Mansourcing_le interviste

a cura di Demetrio Di Grado

In cosa il tuo linguaggio e la tua ricerca artistica sono radicati nell’isola e nella comunità che vivi?

Probabilmente nella splendida e sana influenza avuta dagli artisti che operano nell’ambiente che mi ha cresciuto. Dai miei insegnati e dagli amici, stimoli sinceri ed appassionati.

Come sta cambiando l’interazione tra la comunità e il tuo lavoro attraverso l’intermediazione degli smartphone e delle loro applicazioni?

Gli smartphone, i social network e le applicazioni ad essi associate pù che influeanzare direttamente il mio lavoro hanno probabilmente aiutato la promozione e la divulgazione dello stesso. Credo che siano diventati degli strumenti utilissimi, di grande impatto comunicativo ma troppo spesso ahimè essenziali.

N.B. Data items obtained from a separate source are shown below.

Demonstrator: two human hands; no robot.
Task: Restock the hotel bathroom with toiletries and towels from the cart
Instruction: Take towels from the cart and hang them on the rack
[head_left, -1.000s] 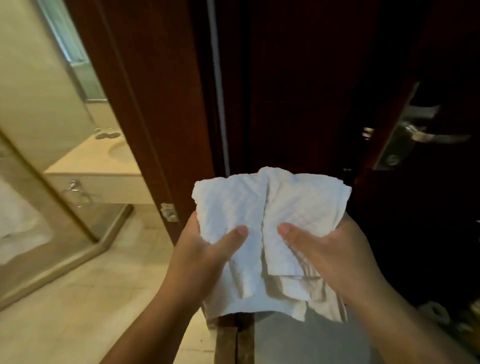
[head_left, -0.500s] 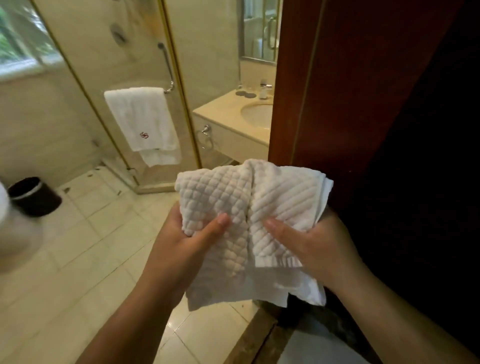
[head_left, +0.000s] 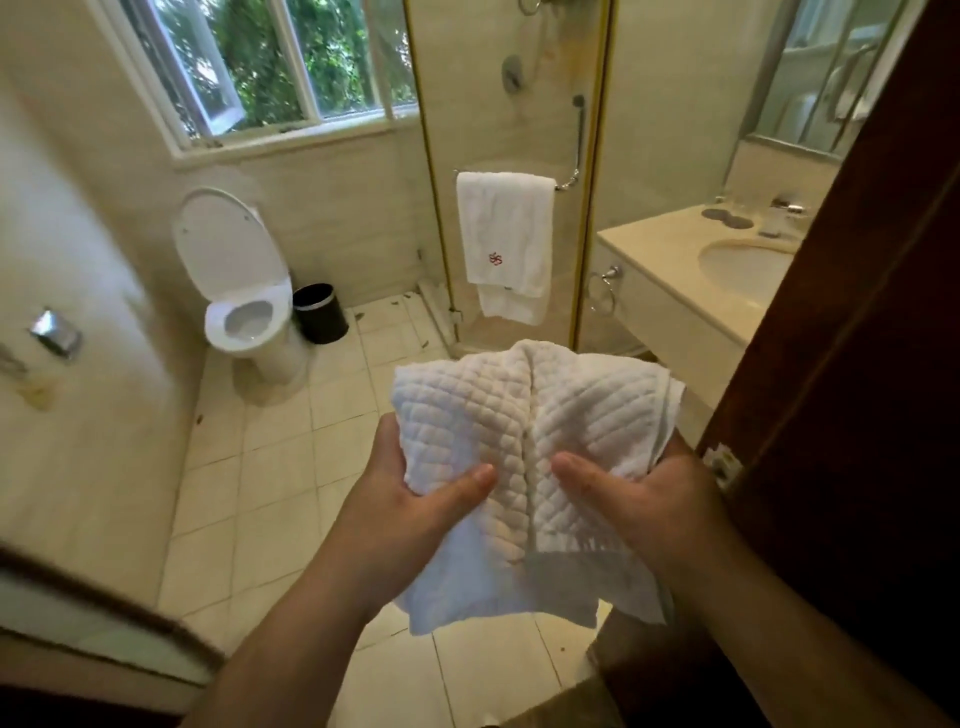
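Progress is partial: your left hand (head_left: 415, 501) and right hand (head_left: 652, 501) both clutch the quilted towel (head_left: 519, 431) above the floor (head_left: 280, 467). Hanging towel (head_left: 504, 234) sits on the rail (head_left: 565, 183); yours isn't placed yet.

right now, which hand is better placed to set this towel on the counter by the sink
Right, probably. Both hands grip the folded towel, but the counter lies ahead on the right, nearer the right hand. The left hand would have to reach across.
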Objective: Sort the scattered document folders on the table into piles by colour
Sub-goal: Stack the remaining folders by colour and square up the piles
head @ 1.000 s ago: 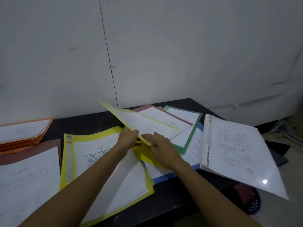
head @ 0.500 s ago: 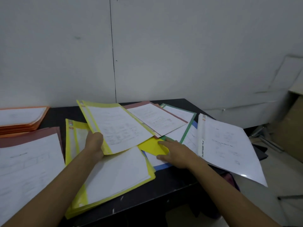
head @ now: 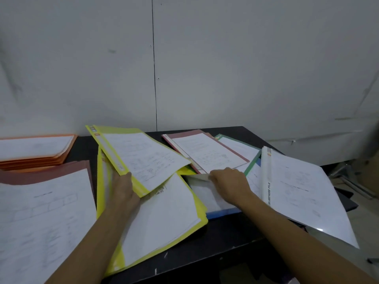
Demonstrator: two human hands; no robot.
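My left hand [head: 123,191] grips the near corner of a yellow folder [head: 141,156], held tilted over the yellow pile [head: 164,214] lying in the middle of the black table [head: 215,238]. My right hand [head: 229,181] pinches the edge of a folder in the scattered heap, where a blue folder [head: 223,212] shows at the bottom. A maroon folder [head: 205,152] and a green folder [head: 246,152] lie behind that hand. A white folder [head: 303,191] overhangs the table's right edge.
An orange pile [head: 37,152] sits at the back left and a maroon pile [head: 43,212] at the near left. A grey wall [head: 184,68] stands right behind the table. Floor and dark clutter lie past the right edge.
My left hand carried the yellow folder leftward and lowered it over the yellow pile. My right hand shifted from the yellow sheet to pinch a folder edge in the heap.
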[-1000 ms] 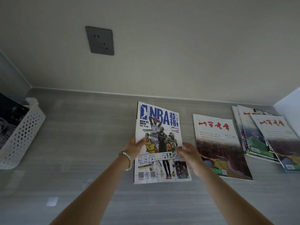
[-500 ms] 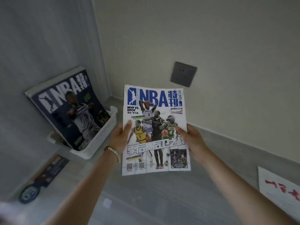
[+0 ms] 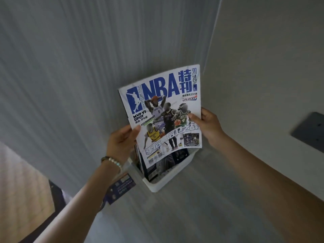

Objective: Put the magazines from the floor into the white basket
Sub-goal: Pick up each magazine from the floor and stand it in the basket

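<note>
A white NBA magazine (image 3: 163,109) with blue lettering stands tilted over the white basket (image 3: 168,178), its lower edge down inside the basket. My left hand (image 3: 121,141) grips its left edge, thumb on the cover. My right hand (image 3: 205,123) pinches its right edge. Behind it in the basket stands a dark magazine (image 3: 157,165), mostly hidden. The basket sits on the grey floor in the corner against the wall.
A small dark blue card (image 3: 121,189) lies on the floor left of the basket, under my left forearm. A grey wall socket (image 3: 310,130) is on the right wall. A dark-edged object (image 3: 54,193) stands at the lower left.
I have turned left from the magazines on the floor. Both hands carried the NBA magazine over to the corner and lowered its bottom edge into the white basket.
</note>
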`<state>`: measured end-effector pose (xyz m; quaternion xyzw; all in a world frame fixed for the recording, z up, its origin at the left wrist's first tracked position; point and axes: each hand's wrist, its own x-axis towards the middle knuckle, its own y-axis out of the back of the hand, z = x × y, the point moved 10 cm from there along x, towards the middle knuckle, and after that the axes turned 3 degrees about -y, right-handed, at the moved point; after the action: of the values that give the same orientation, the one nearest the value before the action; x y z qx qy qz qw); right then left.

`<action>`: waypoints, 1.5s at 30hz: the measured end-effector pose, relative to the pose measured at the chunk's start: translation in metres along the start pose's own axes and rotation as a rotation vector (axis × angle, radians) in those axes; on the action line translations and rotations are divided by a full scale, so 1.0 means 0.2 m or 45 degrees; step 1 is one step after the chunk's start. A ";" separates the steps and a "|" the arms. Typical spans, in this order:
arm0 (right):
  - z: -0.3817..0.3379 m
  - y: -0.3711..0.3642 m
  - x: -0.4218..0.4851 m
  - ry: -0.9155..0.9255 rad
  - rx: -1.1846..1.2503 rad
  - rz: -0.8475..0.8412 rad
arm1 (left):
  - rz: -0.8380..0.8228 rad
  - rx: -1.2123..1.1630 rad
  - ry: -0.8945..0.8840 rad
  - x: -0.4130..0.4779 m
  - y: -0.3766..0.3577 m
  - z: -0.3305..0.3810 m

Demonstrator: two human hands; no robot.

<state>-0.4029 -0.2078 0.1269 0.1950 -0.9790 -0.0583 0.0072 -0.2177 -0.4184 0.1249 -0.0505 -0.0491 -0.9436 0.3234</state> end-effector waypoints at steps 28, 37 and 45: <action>0.53 -0.14 0.05 -0.181 -0.121 -0.092 | 0.294 0.653 0.034 -0.11 0.10 -0.28; 0.53 0.26 -0.36 -0.340 -0.087 0.162 | 0.028 0.507 0.094 -0.32 -0.24 -0.31; 0.64 1.03 -1.31 -0.556 -0.117 0.675 | -0.796 0.447 0.225 -0.78 -1.06 -0.40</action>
<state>-0.2447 0.0961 0.0269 -0.0839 -0.9704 -0.1389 -0.1788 -0.2314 -0.1677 0.0128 0.1049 -0.1951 -0.9748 0.0262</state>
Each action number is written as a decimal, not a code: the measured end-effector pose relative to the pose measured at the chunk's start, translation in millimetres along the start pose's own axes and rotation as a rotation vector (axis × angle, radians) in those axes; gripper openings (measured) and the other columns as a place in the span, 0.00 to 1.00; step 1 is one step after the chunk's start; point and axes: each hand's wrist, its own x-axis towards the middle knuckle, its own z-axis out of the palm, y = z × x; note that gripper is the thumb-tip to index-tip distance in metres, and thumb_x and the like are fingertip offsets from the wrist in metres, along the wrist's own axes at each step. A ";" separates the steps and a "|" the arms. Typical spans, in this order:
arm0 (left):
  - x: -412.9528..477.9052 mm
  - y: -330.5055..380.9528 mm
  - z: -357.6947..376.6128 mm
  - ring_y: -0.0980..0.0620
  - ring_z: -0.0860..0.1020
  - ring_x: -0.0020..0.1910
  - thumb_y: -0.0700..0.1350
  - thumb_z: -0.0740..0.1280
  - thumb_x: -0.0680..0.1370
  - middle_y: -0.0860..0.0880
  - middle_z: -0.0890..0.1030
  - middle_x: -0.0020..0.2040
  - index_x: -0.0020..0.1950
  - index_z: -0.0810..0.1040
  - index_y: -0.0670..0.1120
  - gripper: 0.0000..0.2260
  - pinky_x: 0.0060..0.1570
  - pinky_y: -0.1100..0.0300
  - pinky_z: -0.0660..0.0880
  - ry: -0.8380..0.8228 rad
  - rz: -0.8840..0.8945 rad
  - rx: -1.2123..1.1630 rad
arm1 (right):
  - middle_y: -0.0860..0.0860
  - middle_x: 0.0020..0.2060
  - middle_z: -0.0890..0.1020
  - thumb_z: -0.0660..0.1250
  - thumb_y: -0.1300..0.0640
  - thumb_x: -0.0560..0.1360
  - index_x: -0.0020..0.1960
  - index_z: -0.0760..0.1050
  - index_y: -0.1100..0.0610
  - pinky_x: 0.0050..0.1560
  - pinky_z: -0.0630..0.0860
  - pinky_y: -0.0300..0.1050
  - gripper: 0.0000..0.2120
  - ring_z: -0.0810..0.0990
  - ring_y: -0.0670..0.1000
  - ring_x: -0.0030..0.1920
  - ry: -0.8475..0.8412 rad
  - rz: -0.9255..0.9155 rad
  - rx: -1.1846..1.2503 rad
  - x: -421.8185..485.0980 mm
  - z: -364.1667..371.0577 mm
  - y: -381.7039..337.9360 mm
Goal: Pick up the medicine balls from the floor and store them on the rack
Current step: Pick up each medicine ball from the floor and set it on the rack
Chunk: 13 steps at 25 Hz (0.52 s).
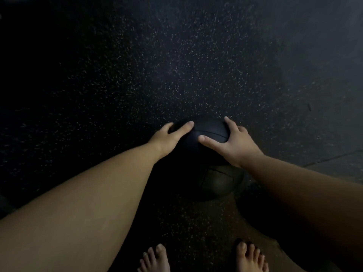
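A black medicine ball (208,134) with thin seam lines sits between my two hands, low over the dark floor. My left hand (169,137) presses its left side, fingers spread over the top edge. My right hand (233,143) cups its right side, thumb lying across the front. Directly below it lies a second black medicine ball (214,183) on the floor, partly hidden by my forearms. Whether the upper ball rests on the lower one or hangs clear of it is unclear in the dim light. No rack is in view.
Black rubber flooring (176,65) with pale speckles fills the view. A floor seam (334,159) runs at the right. My bare feet (155,260) stand at the bottom edge. A dark rounded shape (261,211) sits under my right forearm.
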 end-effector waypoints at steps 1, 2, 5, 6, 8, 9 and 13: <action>2.0 -2.0 -0.5 0.42 0.73 0.76 0.83 0.68 0.59 0.47 0.72 0.81 0.85 0.66 0.55 0.59 0.76 0.43 0.67 -0.026 -0.045 -0.110 | 0.55 0.81 0.61 0.61 0.09 0.49 0.84 0.51 0.39 0.75 0.66 0.65 0.70 0.64 0.63 0.78 -0.002 0.000 0.055 1.0 0.5 -1.1; 1.9 -4.3 0.1 0.42 0.75 0.74 0.82 0.70 0.56 0.47 0.75 0.79 0.84 0.68 0.54 0.60 0.75 0.44 0.68 -0.031 -0.073 -0.186 | 0.54 0.80 0.62 0.62 0.10 0.49 0.84 0.53 0.40 0.76 0.66 0.64 0.70 0.65 0.63 0.78 0.008 0.000 0.090 -0.4 1.4 -2.1; -10.0 0.3 -6.2 0.46 0.78 0.67 0.80 0.72 0.53 0.48 0.78 0.75 0.82 0.70 0.55 0.61 0.68 0.49 0.73 0.009 -0.079 -0.233 | 0.52 0.80 0.64 0.63 0.11 0.50 0.83 0.57 0.39 0.76 0.67 0.62 0.66 0.65 0.60 0.77 0.079 -0.003 0.168 -17.3 3.5 -9.3; -16.0 5.6 -15.6 0.46 0.78 0.67 0.80 0.73 0.53 0.49 0.78 0.75 0.82 0.70 0.56 0.60 0.68 0.49 0.74 0.031 -0.069 -0.226 | 0.51 0.80 0.64 0.63 0.11 0.50 0.82 0.57 0.38 0.76 0.66 0.61 0.65 0.64 0.59 0.78 0.096 -0.020 0.204 -23.7 3.1 -16.6; -30.3 21.1 -50.7 0.46 0.79 0.69 0.79 0.74 0.52 0.49 0.78 0.75 0.82 0.71 0.58 0.59 0.71 0.47 0.74 0.095 -0.035 -0.218 | 0.49 0.79 0.63 0.64 0.11 0.51 0.82 0.57 0.36 0.76 0.66 0.61 0.64 0.63 0.58 0.78 0.115 -0.083 0.261 -31.7 -1.9 -46.8; -41.6 31.3 -75.1 0.46 0.79 0.69 0.79 0.75 0.52 0.49 0.78 0.75 0.81 0.71 0.58 0.59 0.72 0.46 0.74 0.139 -0.012 -0.219 | 0.49 0.79 0.62 0.65 0.12 0.51 0.82 0.56 0.35 0.76 0.66 0.62 0.64 0.62 0.57 0.78 0.117 -0.125 0.272 -35.3 -8.3 -70.5; -124.9 100.9 -223.6 0.45 0.77 0.71 0.78 0.73 0.51 0.49 0.77 0.76 0.82 0.71 0.57 0.60 0.66 0.51 0.74 0.308 0.100 -0.256 | 0.47 0.80 0.60 0.66 0.13 0.51 0.81 0.55 0.34 0.75 0.67 0.64 0.63 0.60 0.56 0.79 0.112 -0.345 0.318 -70.8 -68.1 -225.6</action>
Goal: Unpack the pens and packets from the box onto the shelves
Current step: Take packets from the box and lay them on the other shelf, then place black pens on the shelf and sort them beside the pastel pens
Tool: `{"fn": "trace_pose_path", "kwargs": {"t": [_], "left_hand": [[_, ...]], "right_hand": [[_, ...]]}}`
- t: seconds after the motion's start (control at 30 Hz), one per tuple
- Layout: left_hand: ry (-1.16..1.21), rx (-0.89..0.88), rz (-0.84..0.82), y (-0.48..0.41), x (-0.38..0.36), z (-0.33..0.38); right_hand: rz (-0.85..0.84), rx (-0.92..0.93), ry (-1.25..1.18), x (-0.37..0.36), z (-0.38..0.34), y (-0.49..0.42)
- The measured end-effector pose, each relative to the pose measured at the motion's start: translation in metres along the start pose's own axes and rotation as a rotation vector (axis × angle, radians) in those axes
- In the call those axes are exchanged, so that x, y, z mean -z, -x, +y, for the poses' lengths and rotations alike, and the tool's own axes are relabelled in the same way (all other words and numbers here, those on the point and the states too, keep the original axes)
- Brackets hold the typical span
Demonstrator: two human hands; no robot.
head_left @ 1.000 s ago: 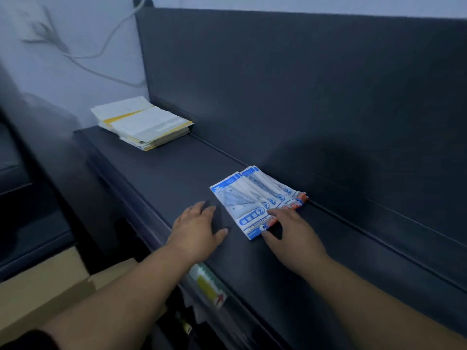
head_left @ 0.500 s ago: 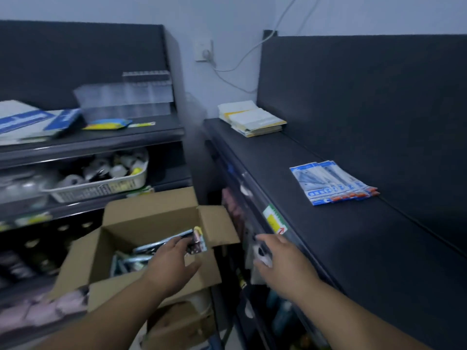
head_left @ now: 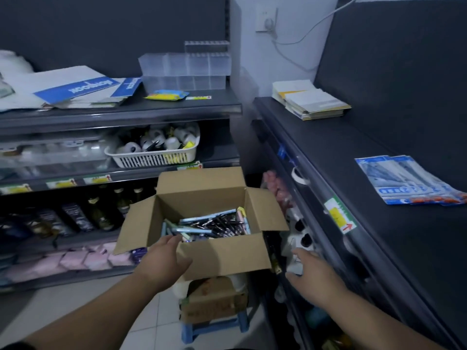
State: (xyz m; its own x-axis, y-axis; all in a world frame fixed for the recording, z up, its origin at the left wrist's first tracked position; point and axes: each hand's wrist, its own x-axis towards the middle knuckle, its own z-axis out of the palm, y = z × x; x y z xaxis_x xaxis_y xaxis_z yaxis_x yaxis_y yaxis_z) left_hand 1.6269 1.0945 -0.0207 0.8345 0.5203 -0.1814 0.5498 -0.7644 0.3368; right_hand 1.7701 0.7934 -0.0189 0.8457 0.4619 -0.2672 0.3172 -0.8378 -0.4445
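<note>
- Our left hand reaches over the near wall of the open brown cardboard box, fingers loosely straight and gripping nothing we can see.
- Inside the box we see a heap of dark and pale-blue pens.
- Our right hand hangs open, fingers spread, just right of the box.
- Flat blue-and-white packets lie fanned on the dark right-hand shelf.

Pens in box, packets on shelf right
</note>
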Motion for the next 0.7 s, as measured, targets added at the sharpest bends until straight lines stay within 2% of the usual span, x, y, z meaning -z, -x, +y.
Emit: {"fn": "trace_pose_path", "kwargs": {"t": [0.27,0.47,0.7], "left_hand": [[0.024,-0.021,-0.072,-0.084,0.009,-0.059],[0.064,-0.071,-0.129,-0.138,0.000,-0.087],[-0.109,-0.154,-0.155,-0.164,-0.031,-0.079]], "right_hand": [[-0.018,-0.014,0.049,-0.025,-0.080,-0.086],[-0.030,-0.046,0.004,-0.048,-0.114,-0.142],[-0.115,0.016,0.046,-0.072,-0.120,-0.189]]}}
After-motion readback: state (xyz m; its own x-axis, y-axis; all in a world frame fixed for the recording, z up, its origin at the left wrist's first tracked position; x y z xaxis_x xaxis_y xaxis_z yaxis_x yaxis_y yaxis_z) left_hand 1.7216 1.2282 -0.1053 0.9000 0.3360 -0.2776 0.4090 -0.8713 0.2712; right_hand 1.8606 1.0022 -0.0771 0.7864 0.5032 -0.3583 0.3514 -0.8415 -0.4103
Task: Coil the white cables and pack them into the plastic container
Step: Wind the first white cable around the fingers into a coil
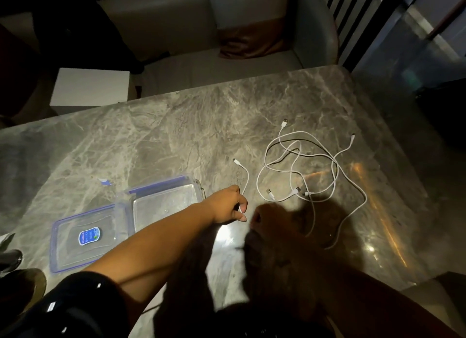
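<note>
My left hand (233, 202) reaches across the grey marble table (156, 135) and pinches one end of a short white cable (246, 176). That cable's other plug lies free on the table, farther away. Right of it, a loose tangle of white cables (302, 166) lies spread out with several plugs showing. My right hand (267, 224) is dark and blurred just right of the left hand; its fingers are unclear. The clear plastic container (164, 201) stands open left of my hands, and its blue-rimmed lid (88, 241) lies flat beside it.
A small blue and white scrap (104, 181) lies beyond the container. A grey sofa (191, 30) with a brown cushion (252, 40) and a white box (90, 85) stand past the table's far edge. The table's right edge drops off near the cables.
</note>
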A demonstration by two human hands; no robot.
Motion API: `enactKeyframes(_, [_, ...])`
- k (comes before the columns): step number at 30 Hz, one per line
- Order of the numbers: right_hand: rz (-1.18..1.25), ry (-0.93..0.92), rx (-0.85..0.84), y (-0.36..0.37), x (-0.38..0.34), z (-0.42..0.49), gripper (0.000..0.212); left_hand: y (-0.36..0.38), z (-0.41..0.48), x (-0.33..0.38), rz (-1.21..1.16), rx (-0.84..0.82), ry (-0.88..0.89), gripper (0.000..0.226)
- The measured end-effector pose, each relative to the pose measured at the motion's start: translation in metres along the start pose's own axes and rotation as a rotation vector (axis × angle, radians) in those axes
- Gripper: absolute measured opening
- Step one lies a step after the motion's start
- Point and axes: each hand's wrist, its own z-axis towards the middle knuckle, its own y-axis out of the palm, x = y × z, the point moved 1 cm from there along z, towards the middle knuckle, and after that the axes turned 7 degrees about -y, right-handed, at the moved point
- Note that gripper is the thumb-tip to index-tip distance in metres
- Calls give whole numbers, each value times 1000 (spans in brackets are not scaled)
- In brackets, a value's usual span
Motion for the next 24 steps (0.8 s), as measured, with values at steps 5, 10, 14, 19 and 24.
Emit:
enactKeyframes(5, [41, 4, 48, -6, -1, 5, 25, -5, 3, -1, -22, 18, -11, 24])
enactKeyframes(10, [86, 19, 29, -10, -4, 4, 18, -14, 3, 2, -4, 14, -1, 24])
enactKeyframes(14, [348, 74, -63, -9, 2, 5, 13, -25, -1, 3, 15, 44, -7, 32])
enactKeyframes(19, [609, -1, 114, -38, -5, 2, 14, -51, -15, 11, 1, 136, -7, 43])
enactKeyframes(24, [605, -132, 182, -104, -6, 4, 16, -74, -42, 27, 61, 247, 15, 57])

Ci descrivi il tuo lavoro e la tua ricerca artistica? Quanto è locale e quanto è globale?

Non mi pongo mai il pensiero d’immaginare il mio lavoro come un prodotto locale ne tanto meno globale. Credo e mi rivolgo principalmente all’individuo, al puro e semplice legame che può nascere fra l’opera ed ogni singolo importantissimo fruitore. Il mio lavoro cerca d’indagare e concentrarsi proprio su questa sfera intima e preziosa. Questo dialogo è ulteriormente evidenziato dall’uso del dittico, dal legame e dal gioco di dualità tra ritratti sognanti ed eterei e paesaggi lunari, onirici, contenitori e punti di fuga verso cui virano le tensioni degli sguardi.